What the task requires:
Using the material that follows, work out how many lines include the word "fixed". Your answer should be that number only.
Content starts
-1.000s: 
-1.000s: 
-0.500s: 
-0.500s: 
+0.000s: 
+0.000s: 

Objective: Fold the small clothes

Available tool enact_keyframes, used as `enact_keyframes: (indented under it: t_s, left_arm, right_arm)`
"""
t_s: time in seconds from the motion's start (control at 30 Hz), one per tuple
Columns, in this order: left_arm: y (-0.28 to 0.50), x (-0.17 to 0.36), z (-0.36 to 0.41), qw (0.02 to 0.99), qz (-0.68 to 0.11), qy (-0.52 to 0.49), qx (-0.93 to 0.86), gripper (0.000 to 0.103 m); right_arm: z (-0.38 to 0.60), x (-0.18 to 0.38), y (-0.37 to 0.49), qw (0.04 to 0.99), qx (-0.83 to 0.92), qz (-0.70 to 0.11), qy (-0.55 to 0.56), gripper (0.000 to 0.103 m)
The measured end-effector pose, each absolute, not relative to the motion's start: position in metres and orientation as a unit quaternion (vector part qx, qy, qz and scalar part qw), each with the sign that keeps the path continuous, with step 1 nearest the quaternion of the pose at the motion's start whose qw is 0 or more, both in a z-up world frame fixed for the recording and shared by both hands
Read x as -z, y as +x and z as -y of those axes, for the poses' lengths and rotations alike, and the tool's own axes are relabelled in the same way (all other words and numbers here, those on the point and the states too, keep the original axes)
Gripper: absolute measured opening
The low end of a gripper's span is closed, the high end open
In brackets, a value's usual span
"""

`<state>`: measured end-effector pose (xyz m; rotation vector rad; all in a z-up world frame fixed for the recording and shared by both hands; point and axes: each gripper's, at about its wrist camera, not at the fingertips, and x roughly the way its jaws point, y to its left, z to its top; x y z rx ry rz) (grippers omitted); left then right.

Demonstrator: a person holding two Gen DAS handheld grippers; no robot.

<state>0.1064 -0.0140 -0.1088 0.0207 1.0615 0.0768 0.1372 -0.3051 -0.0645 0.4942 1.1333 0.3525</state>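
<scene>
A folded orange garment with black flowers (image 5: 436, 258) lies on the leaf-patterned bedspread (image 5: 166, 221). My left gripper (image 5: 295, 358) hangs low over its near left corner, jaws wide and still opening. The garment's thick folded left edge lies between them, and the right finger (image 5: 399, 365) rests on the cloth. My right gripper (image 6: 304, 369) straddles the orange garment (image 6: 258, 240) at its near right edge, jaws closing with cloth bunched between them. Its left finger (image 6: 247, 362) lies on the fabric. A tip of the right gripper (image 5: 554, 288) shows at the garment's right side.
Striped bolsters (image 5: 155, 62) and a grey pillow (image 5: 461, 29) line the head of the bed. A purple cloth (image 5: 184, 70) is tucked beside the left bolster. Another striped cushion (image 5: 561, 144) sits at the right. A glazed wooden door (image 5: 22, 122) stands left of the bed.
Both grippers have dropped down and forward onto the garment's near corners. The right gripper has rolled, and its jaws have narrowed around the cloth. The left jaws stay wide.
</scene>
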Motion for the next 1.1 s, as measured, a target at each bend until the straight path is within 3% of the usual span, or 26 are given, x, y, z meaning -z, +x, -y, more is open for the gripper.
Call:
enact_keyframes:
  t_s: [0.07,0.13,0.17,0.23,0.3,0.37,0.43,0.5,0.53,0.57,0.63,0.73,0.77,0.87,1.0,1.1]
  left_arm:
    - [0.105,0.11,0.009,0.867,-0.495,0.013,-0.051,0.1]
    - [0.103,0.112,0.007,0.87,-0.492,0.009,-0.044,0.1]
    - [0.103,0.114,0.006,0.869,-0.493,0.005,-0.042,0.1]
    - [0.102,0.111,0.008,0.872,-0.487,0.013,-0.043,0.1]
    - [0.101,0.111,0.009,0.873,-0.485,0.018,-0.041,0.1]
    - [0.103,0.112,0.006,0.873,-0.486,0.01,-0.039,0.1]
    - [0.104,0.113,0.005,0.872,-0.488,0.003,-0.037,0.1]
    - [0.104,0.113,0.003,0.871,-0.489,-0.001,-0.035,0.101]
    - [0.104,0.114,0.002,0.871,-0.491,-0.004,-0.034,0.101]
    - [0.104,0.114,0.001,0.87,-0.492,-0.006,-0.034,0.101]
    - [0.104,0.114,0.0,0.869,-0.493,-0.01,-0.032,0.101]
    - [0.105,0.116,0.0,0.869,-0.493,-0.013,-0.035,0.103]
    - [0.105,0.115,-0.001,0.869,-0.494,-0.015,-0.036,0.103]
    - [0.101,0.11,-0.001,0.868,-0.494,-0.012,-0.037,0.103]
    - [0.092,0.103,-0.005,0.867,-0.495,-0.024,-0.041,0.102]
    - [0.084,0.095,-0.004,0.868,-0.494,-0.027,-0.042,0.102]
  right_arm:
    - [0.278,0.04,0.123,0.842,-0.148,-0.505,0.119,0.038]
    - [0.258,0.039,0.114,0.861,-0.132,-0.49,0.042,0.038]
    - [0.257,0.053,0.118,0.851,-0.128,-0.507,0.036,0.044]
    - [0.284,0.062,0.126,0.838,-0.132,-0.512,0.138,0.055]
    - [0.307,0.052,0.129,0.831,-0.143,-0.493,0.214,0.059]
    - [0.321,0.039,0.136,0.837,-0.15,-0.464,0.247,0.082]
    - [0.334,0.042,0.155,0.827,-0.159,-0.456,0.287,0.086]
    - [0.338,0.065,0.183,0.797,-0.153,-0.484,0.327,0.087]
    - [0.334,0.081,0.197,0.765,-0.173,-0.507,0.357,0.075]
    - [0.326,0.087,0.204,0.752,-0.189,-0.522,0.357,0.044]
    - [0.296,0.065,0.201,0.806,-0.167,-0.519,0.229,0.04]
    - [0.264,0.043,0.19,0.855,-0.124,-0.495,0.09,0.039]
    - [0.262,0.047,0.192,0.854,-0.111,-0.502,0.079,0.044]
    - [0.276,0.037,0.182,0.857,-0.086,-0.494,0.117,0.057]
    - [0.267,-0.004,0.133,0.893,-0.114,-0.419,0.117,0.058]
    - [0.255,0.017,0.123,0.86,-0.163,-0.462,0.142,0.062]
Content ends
Exercise answer:
2